Requirement:
Please determine the number of lines in the material below that contain the word "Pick", and state it alone.
•••
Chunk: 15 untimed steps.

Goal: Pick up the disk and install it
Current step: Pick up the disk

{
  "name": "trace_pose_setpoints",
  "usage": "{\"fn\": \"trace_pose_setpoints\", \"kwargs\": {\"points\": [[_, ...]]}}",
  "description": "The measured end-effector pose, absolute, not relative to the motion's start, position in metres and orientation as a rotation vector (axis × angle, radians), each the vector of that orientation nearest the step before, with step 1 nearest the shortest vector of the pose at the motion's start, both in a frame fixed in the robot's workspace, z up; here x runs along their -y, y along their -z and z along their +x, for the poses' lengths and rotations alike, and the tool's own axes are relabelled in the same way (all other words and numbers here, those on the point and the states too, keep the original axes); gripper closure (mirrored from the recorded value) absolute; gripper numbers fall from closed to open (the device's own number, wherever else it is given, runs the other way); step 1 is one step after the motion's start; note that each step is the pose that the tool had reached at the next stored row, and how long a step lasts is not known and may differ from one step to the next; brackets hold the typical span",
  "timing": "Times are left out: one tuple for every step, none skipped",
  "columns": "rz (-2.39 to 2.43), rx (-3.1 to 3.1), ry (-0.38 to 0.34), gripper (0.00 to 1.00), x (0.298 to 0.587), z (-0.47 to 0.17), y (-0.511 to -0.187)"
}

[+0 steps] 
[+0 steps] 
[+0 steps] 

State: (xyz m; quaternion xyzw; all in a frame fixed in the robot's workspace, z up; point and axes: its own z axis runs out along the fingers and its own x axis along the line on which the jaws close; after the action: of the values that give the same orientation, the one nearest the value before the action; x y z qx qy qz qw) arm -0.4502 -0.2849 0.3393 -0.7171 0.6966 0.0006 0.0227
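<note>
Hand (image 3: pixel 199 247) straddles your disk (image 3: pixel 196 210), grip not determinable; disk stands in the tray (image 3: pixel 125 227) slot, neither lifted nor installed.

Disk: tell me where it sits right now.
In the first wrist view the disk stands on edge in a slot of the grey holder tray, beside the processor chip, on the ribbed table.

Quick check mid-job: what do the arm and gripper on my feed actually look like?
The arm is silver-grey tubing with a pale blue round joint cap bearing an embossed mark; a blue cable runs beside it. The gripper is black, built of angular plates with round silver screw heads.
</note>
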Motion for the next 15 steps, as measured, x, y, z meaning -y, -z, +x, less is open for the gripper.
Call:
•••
Exercise output:
2